» Work to be completed
From the very first line down to the line containing "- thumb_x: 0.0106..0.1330", write out the material exactly as it appears, and no more.

» Dataset extract
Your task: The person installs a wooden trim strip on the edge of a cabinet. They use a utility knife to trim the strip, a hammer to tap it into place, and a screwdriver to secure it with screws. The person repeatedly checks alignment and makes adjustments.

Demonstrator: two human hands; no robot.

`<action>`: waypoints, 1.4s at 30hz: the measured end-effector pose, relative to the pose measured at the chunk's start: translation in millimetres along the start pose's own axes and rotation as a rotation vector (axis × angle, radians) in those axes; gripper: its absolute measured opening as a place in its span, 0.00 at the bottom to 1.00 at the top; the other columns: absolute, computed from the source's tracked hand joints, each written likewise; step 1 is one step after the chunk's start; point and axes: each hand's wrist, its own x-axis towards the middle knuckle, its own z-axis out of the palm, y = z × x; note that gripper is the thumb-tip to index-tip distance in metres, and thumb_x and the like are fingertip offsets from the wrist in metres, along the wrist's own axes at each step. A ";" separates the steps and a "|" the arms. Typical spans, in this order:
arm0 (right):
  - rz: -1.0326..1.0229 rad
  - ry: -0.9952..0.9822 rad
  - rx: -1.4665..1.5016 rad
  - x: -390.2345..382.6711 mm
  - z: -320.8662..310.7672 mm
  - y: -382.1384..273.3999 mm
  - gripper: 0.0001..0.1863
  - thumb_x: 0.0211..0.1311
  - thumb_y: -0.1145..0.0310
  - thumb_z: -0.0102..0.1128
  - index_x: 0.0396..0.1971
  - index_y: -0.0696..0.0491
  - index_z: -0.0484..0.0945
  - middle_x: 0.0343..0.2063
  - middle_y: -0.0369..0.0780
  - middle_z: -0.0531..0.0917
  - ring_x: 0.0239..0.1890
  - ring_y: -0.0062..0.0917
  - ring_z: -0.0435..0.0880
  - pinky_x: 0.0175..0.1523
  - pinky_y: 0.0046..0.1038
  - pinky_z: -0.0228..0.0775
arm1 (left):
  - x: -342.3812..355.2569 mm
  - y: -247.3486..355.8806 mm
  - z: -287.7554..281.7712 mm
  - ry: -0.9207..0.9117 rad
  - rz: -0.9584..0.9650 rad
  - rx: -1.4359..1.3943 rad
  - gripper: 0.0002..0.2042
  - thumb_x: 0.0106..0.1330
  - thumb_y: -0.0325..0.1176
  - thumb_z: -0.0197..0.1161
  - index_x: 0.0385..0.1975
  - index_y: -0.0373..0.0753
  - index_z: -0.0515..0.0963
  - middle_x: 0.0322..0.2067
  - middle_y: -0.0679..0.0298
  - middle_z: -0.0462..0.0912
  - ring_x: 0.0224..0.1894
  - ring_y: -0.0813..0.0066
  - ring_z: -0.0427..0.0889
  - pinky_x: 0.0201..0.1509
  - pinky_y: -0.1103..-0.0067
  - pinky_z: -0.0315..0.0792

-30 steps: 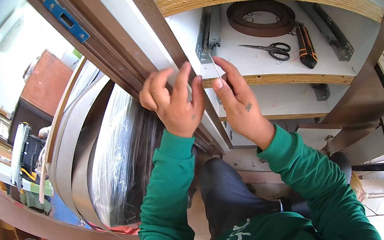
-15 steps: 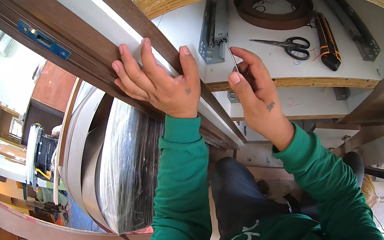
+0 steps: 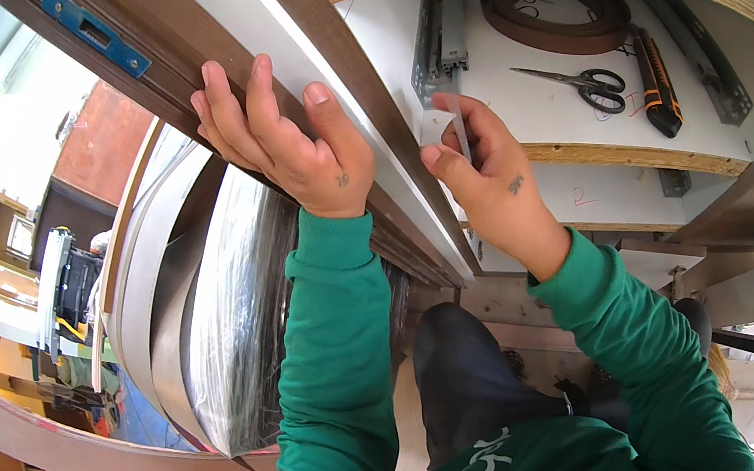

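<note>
White strip [image 3: 436, 127] now shows broader; right hand [image 3: 497, 167] pinching it; left hand [image 3: 303, 153] fingers spread.

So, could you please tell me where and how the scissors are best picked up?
I'd grip the scissors by their black handle loops, coming from the open front of the shelf: the loops lie nearer that side, while the pointed blades aim left.

Place: workshop or fit-out site, can't tell which from here
Shelf [image 3: 531, 115]: bare ply edge [image 3: 628, 156], metal runner [image 3: 451, 33], scissors [image 3: 593, 84], cutter [image 3: 659, 93], brown coil [image 3: 579, 40]
Frame [image 3: 161, 47]: brown, blue latch plate [image 3: 125, 54]
</note>
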 end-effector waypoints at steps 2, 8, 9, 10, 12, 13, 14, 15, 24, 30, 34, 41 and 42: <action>0.055 -0.002 0.042 0.3 5.2 2.1 0.26 0.68 0.76 0.57 0.66 0.59 0.68 0.50 0.45 0.78 0.41 0.22 0.82 0.48 0.25 0.75 | -2.5 -0.6 0.9 0.029 -0.034 -0.030 0.22 0.74 0.35 0.57 0.65 0.34 0.72 0.74 0.44 0.61 0.77 0.40 0.52 0.80 0.48 0.40; -0.226 0.004 0.161 -12.3 29.5 21.5 0.25 0.65 0.82 0.53 0.64 0.61 0.67 0.59 0.47 0.77 0.48 0.23 0.85 0.51 0.26 0.79 | -6.4 -1.5 0.0 0.029 -0.071 -0.079 0.21 0.76 0.36 0.54 0.65 0.35 0.73 0.74 0.45 0.61 0.78 0.41 0.52 0.79 0.48 0.39; -0.223 -0.004 0.108 -14.8 29.0 24.3 0.26 0.65 0.83 0.52 0.64 0.61 0.67 0.62 0.47 0.76 0.50 0.24 0.85 0.53 0.27 0.79 | -6.4 -1.8 0.1 0.028 -0.080 -0.086 0.21 0.76 0.36 0.54 0.65 0.35 0.73 0.74 0.45 0.61 0.78 0.41 0.52 0.79 0.48 0.39; -0.232 -0.008 0.057 -16.8 28.2 26.8 0.27 0.64 0.84 0.52 0.64 0.61 0.66 0.64 0.47 0.76 0.52 0.25 0.85 0.54 0.28 0.80 | -6.4 -1.9 0.4 0.029 -0.083 -0.082 0.21 0.75 0.35 0.54 0.65 0.36 0.73 0.74 0.46 0.62 0.78 0.42 0.52 0.79 0.48 0.39; -0.299 -0.019 -0.061 -18.4 27.1 30.1 0.28 0.64 0.84 0.52 0.65 0.61 0.65 0.68 0.46 0.73 0.55 0.28 0.84 0.55 0.29 0.80 | -6.4 -2.1 0.1 0.031 -0.089 -0.076 0.21 0.75 0.35 0.54 0.64 0.36 0.74 0.74 0.46 0.62 0.78 0.43 0.53 0.80 0.48 0.39; -0.337 -0.023 -0.124 -17.7 26.2 30.6 0.28 0.64 0.84 0.52 0.65 0.61 0.65 0.69 0.46 0.72 0.57 0.29 0.83 0.55 0.29 0.80 | -6.7 -1.9 -0.3 0.030 -0.097 -0.074 0.20 0.74 0.34 0.54 0.64 0.37 0.74 0.74 0.47 0.62 0.78 0.43 0.53 0.80 0.48 0.39; -0.375 -0.025 -0.186 -17.0 25.6 30.1 0.28 0.64 0.85 0.52 0.66 0.62 0.64 0.71 0.45 0.71 0.58 0.30 0.82 0.56 0.30 0.80 | -6.9 -1.4 -0.4 0.038 -0.106 -0.077 0.20 0.73 0.33 0.55 0.63 0.38 0.75 0.74 0.48 0.63 0.78 0.44 0.54 0.80 0.47 0.38; -0.414 -0.028 -0.254 -15.2 25.8 28.9 0.28 0.64 0.85 0.52 0.65 0.62 0.64 0.72 0.45 0.70 0.60 0.31 0.81 0.56 0.30 0.80 | -7.0 -1.1 -0.3 0.044 -0.104 -0.078 0.20 0.73 0.33 0.55 0.63 0.38 0.75 0.74 0.48 0.63 0.78 0.44 0.54 0.80 0.47 0.38; -0.104 -0.092 -0.091 -57.7 -27.2 2.5 0.25 0.69 0.82 0.51 0.66 0.62 0.64 0.67 0.47 0.75 0.42 0.20 0.85 0.48 0.24 0.78 | -5.5 6.9 -16.9 -0.070 -0.143 0.028 0.21 0.67 0.31 0.60 0.60 0.37 0.78 0.70 0.51 0.69 0.76 0.50 0.59 0.80 0.52 0.43; 0.268 -0.072 -0.260 -161.5 -91.6 27.0 0.23 0.68 0.82 0.50 0.63 0.61 0.66 0.54 0.45 0.83 0.35 0.18 0.82 0.45 0.23 0.77 | -70.0 95.0 -55.6 -0.382 -0.705 -0.563 0.29 0.69 0.29 0.63 0.69 0.29 0.67 0.68 0.46 0.67 0.71 0.44 0.65 0.76 0.61 0.58; 0.446 0.028 -0.329 -214.3 -129.4 30.9 0.23 0.65 0.84 0.49 0.60 0.61 0.68 0.51 0.45 0.84 0.33 0.18 0.81 0.41 0.22 0.76 | -96.8 122.0 -37.4 -0.365 -0.827 -0.586 0.40 0.69 0.33 0.66 0.76 0.28 0.52 0.73 0.41 0.54 0.73 0.43 0.60 0.77 0.61 0.56; 0.429 0.092 -0.365 -246.6 -139.3 17.7 0.26 0.60 0.85 0.47 0.60 0.60 0.68 0.50 0.45 0.84 0.31 0.18 0.81 0.33 0.21 0.74 | -77.3 141.1 -23.6 -0.337 -1.056 -0.537 0.44 0.68 0.34 0.67 0.77 0.28 0.47 0.72 0.41 0.49 0.74 0.43 0.54 0.78 0.59 0.53; 0.424 0.088 -0.359 -248.0 -136.6 16.4 0.26 0.60 0.85 0.47 0.60 0.60 0.68 0.50 0.45 0.84 0.31 0.18 0.81 0.32 0.20 0.73 | -75.3 141.7 -22.7 -0.334 -1.075 -0.528 0.44 0.67 0.34 0.67 0.77 0.28 0.47 0.72 0.41 0.50 0.74 0.43 0.55 0.78 0.59 0.53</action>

» Exercise result
Your task: The person installs a wooden trim strip on the edge of a cabinet. They use a utility knife to trim the strip, a hammer to tap it into place, and a screwdriver to secure it with screws. The person repeatedly checks alignment and makes adjustments.

Demonstrator: two human hands; no robot.

`<action>`: waypoints, 1.4s at 30hz: the measured end-effector pose, relative to the pose measured at the chunk's start: translation in millimetres along the start pose's own axes and rotation as a rotation vector (axis × angle, radians) in those axes; gripper: its absolute measured opening as a place in its span, 0.00 at the bottom to 1.00 at the top; the other columns: absolute, computed from the source's tracked hand joints, each written likewise; step 1 is one step after the chunk's start; point and axes: each hand's wrist, its own x-axis towards the middle knuckle, its own z-axis out of the palm, y = z × x; note that gripper is the thumb-tip to index-tip distance in metres, and thumb_x and the like are fingertip offsets from the wrist in metres, along the wrist's own axes at each step. A ";" separates the steps and a "|" the arms. Typical spans, in this order:
arm0 (right):
  - rz: -1.0326..1.0229 rad
  - ry: -0.9952..0.9822 rad
  - rx: -1.4665..1.5016 rad
  - x: -390.2345..382.6711 mm
  - z: -320.8662..310.7672 mm
  - y: -382.1384..273.3999 mm
  - gripper: 0.0001..0.1863
  - thumb_x: 0.0211..0.1311
  - thumb_y: -0.1145..0.0310
  - thumb_z: -0.0102..0.1128
  - index_x: 0.0396..0.1971
  - index_y: -0.0696..0.0491
  - index_z: -0.0484..0.0945
  - middle_x: 0.0343..0.2063
  - middle_y: -0.0369..0.0780
  - middle_z: -0.0531..0.0917
  - ring_x: 0.0239..0.1890
  - ring_y: -0.0062..0.0917
  - ring_z: -0.0435..0.0880
  - pinky_x: 0.0175..0.1523
  - pinky_y: 0.0046..0.1038
  - pinky_z: -0.0228..0.0775
arm1 (left):
  - x: -342.3812..355.2569 mm
  - y: -247.3486..355.8806 mm
  - z: -287.7554..281.7712 mm
  - ry: -0.9207..0.9117 rad
  - rz: -0.9584..0.9650 rad
  - rx: -1.4359..1.3943 rad
  - gripper: 0.0002..0.2042
  - thumb_x: 0.0106..0.1330

Nothing further is needed for the answer.